A defesa do ex-presidente requer que Corte barre “execução antecipada da pena”, a fim de que o petista aguarde recurso em liberdade

Os advogados do ex-presidente Luiz Inácio Lula da Silva apresentaram pedido de habeas corpus preventivo ao Superior Tribunal de Justiça (STJ), nesta terça-feira (30/1), para evitar que o ex-presidente seja preso após conclusão de seu julgamento pelo Tribunal Regional Federal da 4ª Região (TRF-4). A Corte ainda analisará recursos antes de que a pena imposta – 12 anos e 1 mês de prisão, por corrupção e lavagem de dinheiro – possa ser executada. A defesa de Lula alegou, em nota, que o cumprimento da sentença após confirmação em segunda instância é inconstitucional, e quer que o petista aguarde em liberdade enquanto as instâncias superiores analisam apelações.

Foto: Daniel Ferreira/Metrópoles

Para os advogados do ex-presidente, o julgamento do Supremo Tribunal Federal (STF) que possibilitou a prisão após condenação por um órgão colegiado não vale automaticamente para todos os casos. Além disso, eles afirmam que o STF deve analisar novamente o tema em breve.

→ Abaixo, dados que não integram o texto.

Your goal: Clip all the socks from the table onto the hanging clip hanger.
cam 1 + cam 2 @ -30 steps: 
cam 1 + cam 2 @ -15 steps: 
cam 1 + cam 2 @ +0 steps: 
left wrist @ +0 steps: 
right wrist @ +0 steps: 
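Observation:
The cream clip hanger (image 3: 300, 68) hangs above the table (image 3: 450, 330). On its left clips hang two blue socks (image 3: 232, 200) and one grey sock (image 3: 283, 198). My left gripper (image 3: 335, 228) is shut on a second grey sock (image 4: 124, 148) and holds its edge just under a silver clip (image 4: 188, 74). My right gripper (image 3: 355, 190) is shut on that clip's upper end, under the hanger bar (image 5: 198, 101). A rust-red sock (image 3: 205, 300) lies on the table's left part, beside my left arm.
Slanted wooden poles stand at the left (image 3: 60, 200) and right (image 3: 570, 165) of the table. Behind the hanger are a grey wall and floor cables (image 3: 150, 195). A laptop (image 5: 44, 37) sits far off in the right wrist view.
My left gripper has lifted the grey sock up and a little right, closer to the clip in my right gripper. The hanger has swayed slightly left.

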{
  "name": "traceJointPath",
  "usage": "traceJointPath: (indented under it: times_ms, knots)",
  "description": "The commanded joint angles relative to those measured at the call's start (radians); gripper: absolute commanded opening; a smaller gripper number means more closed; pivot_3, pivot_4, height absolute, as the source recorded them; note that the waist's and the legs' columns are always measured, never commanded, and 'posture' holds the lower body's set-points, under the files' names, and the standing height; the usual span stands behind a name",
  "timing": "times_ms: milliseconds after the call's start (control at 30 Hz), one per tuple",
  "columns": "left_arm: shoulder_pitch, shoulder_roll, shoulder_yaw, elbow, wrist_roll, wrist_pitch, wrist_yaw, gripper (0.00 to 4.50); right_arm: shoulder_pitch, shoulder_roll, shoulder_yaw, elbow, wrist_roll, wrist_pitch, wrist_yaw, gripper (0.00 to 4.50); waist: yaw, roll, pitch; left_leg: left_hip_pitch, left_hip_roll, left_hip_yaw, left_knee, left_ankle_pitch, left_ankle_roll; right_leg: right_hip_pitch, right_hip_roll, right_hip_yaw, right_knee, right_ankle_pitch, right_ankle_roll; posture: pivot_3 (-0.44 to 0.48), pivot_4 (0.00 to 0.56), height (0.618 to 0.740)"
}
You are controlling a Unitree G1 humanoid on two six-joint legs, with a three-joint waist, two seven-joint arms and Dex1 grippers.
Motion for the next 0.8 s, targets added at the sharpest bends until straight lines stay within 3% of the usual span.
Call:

De acordo com a reportagem, o pedido cita artigo do Código de Processo Penal que determina: a prisão deve ocorrer “em decorrência de sentença condenatória transitada em julgado” — ou seja, quando não há mais possibilidade de recursos.

Os advogados também alegam que uma eventual prisão irá influenciar nas eleições presidenciais, já que Lula anunciou sua pré-candidatura à Presidência da República e está liderando as pesquisas de intenção de voto.

“Ademais, não há como negar que a eventual restrição da liberdade do paciente terá desdobramentos extraprocessuais, provocando intensa comoção popular – contrária e favorável – e influenciando o processo democrático, diante de sua anunciada pré-candidatura à Presidência da República”, diz o texto.

Na semana passada, o TRF-4 confirmou a condenação de Lula por corrupção passiva e lavagem de dinheiro — que havia sido determinada pelo juiz Sergio Moro, da 13ª Vara de Curitiba — e aumentou a pena do ex-presidente de 9 anos e 6 meses para 12 anos e 1 mês. Os desembargadores da 8ª Turma da Corte ressaltaram que a prisão do ex-presidente poderá ser decretada após a análise de um recurso que a defesa do político ainda não ajuizou.